To assess whether low dose aldesleukin therapy can control moderate active disease in AAV.

 

SECONDARY OBJECTIVES:

To determine the effect of aldesleukin therapy on controlling damage occurring as a result of disease or its treatment after 6 months of follow up.

To determine the safety of ultra-low dose aldesleukin therapy in patients with AAV. 

Steroid related toxicity

 

Inclusion criteria

  1. Participant is willing and able to give informed consent for participation in the trial.
  2. Male or Female, aged 18 years or above.
  3. A diagnosis of new or flaring AAV (but not eosinophilic granulomatosis with polyangiitis-EGPA) within the previous 6 weeks.
  4. Evidence of active disease at the time of recruitment into the study, defined as follows:
    1. At screening, BVAS ≥6 for new or flaring cases, which responds to standard care treatment resulting in a BVAS score of <6 after 6 weeks.
  5. Willing to allow his or her General Practitioner and consultant, if appropriate, to be notified of participation in the trial.

 

Exclusion criteria

  1. Female participant who is pregnant, lactating or planning pregnancy during the course of the trial.
  2. Females of childbearing potential who are unwilling or unable to comply with contraceptive advice and regular pregnancy testing throughout the trial
  3. Male participants whose partner is of child bearing potential who are unwilling or unable to comply with contraceptive advice throughout the trial
  4. Contraindication to starting standard induction therapy for active vasculitis (such as the presence of significant active infection which would require delay in initiating induction therapy for vasculitis)
  5. Dialysis-dependent renal impairment
  6. Pre-existing autoimmune disease (excluding AAV)
  7. Use of a high dose of glucocorticoid therapy for management of current disease for more than 1 month immediately prior to screening for the study (>20mg prednisolone/day).
  8. Long term (>1 month) high dose (>20mg prednisolone/day at any time) glucocorticoid, within three months prior to screening.
  9. Hypersensitivity to aldesleukin or any of the excipients
  10. Concurrent treatment with hepatotoxic, nephrotoxic, myelotoxic, or cardiotoxic products
  11. History of severe cardiac disease (NYHA Class III or IV)
  12. History of malignancy within the past 5 years (with the exception of adequately treated basal or squamous cell carcinoma or cervical carcinoma in situ)
  13. Active clinical infections – patients can be recruited after a minimum period of 48 hours  after last day of feeling unwell or last day of antibiotic/anti-viral treatment
  14. Immunisations – patients can be recruited after a minimum of 14 days following immunisation.
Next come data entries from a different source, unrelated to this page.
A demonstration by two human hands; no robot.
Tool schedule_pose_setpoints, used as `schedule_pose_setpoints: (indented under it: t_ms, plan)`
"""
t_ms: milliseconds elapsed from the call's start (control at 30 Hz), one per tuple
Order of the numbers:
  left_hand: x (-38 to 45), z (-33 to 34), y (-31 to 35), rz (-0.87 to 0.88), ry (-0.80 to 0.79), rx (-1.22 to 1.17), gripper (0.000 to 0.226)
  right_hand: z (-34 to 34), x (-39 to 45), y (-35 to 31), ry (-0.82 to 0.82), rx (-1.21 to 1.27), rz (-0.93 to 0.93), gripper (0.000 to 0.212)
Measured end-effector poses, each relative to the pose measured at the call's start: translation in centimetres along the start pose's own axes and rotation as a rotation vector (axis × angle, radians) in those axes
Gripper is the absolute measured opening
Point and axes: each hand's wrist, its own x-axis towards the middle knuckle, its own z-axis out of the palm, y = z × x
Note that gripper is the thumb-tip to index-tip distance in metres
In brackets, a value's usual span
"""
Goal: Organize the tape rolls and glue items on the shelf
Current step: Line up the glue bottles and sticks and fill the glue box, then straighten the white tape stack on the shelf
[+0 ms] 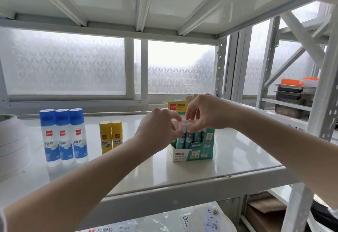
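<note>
Three blue-capped glue bottles [63, 136], two yellow glue sticks [111, 136], one glue-stick box [192, 149]

A single wide-angle view, worn on the head, looks forward and slightly down into a white metal shelf [182, 182] from close in front. The shelf board fills the middle of the frame, the underside of the board above fills the top, and frosted windows [65, 65] close the back. Both forearms enter from the lower corners toward the centre.

A white metal rack [164, 184] stands before frosted, patterned windows [65, 65] that glow with pale daylight.
</note>
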Motion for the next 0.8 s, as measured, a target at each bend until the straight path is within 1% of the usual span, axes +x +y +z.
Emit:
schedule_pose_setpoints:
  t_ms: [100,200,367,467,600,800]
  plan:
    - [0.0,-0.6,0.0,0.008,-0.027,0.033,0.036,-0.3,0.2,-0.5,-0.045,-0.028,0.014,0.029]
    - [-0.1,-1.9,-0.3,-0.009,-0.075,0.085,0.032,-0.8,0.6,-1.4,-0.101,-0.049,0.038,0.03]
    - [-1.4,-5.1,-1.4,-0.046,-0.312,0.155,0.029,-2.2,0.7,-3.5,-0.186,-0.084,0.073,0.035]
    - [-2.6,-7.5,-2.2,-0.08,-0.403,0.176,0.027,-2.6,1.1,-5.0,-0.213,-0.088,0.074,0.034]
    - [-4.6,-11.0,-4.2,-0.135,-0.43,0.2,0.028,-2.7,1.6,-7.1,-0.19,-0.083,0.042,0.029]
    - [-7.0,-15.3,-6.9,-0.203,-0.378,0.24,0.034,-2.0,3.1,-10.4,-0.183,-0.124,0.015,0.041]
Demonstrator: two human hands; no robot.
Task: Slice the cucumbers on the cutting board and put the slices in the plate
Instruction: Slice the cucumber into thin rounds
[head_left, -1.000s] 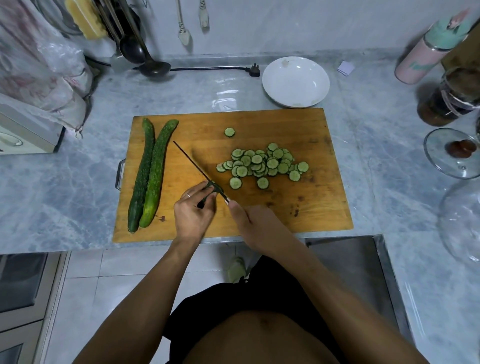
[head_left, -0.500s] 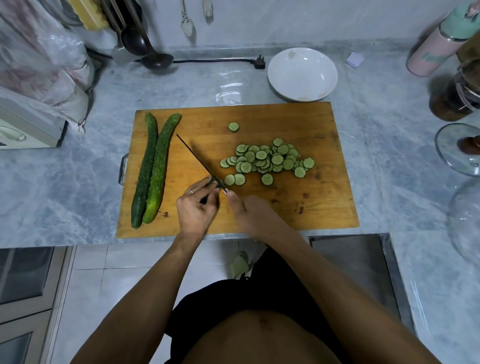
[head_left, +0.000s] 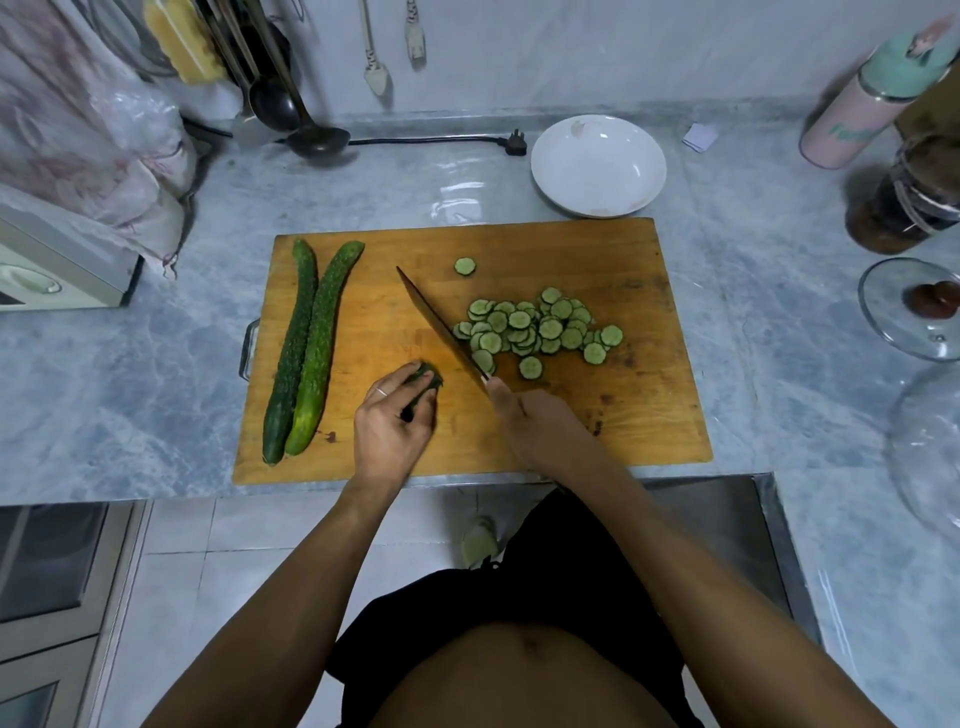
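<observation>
From the head camera, looking down, a wooden cutting board (head_left: 519, 447) lies on the grey marble bench (head_left: 156, 364). The left hand (head_left: 392, 423) rests near the board's front edge, its fingers curled around a short dark green cucumber end (head_left: 427, 378); a ring shows on one finger. The right hand (head_left: 540, 428) is clamped on the handle of a knife (head_left: 441, 327), whose blade runs diagonally away from the person, its tip pointing to the far left of the board. The blade lies just beside the left edge of a pile of cucumber slices (head_left: 535, 330) heaped in the middle of the board, and it is clear of the cucumber end. One lone slice (head_left: 465, 266) sits apart, farther back on the board. Two whole cucumbers (head_left: 306, 348) lie side by side, touching, along the left part of the board.

A white plate (head_left: 597, 166) stands on the bench just behind the board's far right corner, with no slices in it. At the far wall are a ladle (head_left: 311, 137) and a black power plug (head_left: 514, 141) on its cord. To the right stand a pink and green bottle (head_left: 872, 98), a dark jar (head_left: 909, 202) and a glass lid (head_left: 909, 306).
</observation>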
Routine vaccinations should be avoided for the duration of treatment and for 30 days afterwards
  15. Any medical history or clinically relevant abnormality that is deemed by the Principal Investigator and/or medical monitor to make the patient ineligible for inclusion because of a safety concern.

Participants who have participated in another research trial involving an investigational product in the past 12 weeks.